- [WHAT THE TASK ASKS]
Your reply should consist solely of the lines from the start of the material below through the line containing "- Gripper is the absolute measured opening", reproduced exactly.

*** DATASET EXCERPT Section Begins ***

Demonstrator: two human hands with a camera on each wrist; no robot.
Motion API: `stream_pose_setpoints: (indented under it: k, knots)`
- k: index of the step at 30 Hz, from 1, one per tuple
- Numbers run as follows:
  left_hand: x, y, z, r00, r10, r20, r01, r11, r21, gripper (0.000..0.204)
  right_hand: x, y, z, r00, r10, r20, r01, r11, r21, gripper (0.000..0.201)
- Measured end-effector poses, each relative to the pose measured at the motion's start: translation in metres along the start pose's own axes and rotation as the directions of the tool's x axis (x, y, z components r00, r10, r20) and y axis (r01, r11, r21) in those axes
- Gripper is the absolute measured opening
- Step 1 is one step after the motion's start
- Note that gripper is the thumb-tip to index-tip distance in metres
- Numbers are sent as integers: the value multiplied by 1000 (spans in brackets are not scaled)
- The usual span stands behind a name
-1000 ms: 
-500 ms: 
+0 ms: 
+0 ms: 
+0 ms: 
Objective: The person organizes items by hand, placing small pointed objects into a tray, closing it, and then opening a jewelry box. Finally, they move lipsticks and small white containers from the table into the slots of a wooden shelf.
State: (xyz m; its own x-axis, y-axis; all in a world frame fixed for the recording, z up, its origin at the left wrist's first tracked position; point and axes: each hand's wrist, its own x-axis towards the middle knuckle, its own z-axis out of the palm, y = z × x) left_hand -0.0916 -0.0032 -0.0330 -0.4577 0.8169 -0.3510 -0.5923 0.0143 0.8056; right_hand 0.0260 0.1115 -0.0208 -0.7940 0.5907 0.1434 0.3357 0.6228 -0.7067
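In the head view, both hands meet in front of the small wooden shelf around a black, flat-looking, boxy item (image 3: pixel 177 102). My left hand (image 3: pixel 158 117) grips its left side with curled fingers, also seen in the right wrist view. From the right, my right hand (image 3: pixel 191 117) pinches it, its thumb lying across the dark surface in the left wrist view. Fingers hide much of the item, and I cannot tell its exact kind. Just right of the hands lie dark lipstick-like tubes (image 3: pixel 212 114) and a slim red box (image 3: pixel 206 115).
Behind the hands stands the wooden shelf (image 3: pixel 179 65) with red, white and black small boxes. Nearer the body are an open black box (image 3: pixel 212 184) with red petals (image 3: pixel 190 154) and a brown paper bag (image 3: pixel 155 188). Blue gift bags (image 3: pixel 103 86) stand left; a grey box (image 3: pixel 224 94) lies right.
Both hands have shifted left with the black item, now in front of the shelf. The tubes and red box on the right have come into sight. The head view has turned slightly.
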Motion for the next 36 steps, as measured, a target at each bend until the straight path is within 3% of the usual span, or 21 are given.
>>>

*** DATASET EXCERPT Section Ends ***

- [TASK ANSWER]
Demonstrator: two human hands with a camera on each wrist; no robot.
Motion API: `stream_pose_setpoints: (indented under it: k, knots)`
- k: index of the step at 30 Hz, from 1, one per tuple
- Numbers run as follows:
  left_hand: x, y, z, r00, r10, r20, r01, r11, r21, gripper (0.000..0.204)
  right_hand: x, y, z, r00, r10, r20, r01, r11, r21, gripper (0.000..0.201)
- Measured end-effector poses, each relative to the pose measured at the motion's start: translation in metres along the start pose's own axes and rotation as the directions of the tool's x axis (x, y, z components r00, r10, r20) and y axis (r01, r11, r21) in those axes
- Gripper is the absolute measured opening

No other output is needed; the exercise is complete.